We got to Fiumicino/Leonardo Da Vinci at 1:30 and took public transportation into the city. It was easy as pie, even with the language barrier, further cementing my theory that if you can navigate the New York City subway system, you truly can make it anywhere. We took a train first, passing through some unnamed area that Jeff dubbed "The Yonkers of Italy" before arriving at stazione Trastevere, where we caught a tram over the river and into Rome.

We are staying at the Hotel Arenula, a simple, family-run two-star hotel in the old Jewish ghetto of Rome that my parents have stayed at since the early '80s. I have to admit, I remember it being nicer than it is. Then again, I also remember having a massive collection of Troll dolls, so my judgment was obviously impaired. What with the wedding and everything, I kind of dropped the ball on my Italian studying prior to the trip, but when we got to the front desk I had my opening line practiced: "Abbiamo la prenotzione por una camera doppia." (We have a reservation for a double room). Unfortunately, I had failed to prepare for any follow-up questions -- assuming, I guess, that the concierge would just cry, "Bene!" and hand over the keys -- so I stared blankly when he asked for our passports. I tried to make up for it with another practiced line: "La prima colazione e inclusa?" (Is breakfast included?) ... but then I couldn't articulate what time I wanted breakfast. In Me Talk Pretty One Day, David Sedaris says that he speaks French like an evil baby. I just speak Italian like a stupid baby.

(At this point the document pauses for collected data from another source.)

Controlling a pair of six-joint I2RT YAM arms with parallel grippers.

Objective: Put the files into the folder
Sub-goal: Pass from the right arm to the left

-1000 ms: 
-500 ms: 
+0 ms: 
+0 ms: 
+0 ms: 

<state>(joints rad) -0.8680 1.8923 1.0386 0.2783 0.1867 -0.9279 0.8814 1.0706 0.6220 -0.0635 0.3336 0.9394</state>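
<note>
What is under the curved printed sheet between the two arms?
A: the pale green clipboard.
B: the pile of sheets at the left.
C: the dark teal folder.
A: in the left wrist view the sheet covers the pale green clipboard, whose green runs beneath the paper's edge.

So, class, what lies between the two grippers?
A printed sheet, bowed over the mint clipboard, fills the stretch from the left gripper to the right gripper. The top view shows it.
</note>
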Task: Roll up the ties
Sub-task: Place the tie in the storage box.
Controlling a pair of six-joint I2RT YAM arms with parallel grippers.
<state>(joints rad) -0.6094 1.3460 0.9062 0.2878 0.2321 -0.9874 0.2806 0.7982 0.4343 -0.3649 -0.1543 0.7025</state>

Below, Jeff and I do our best impressions of the Arenula's in-house statues:

Jeff and I dumped our stuff and set out for a walk around the neighborhood. We crossed the Ponte Fabrizio onto the Isola Tiberina, saw the theater of Marcellus, walked up the steps to the Capitoline Hill, or Campidoglio, the Roman Forum, the Vittorio Emmanuel II monument, and the Colosseum. We're going back tomorrow morning when we have more time (Jeff insisted on breakfast at 7 am). I'm hungry and tired, so forgive my lack of snark. It'll come back after a bottle of wine and some jet-lag.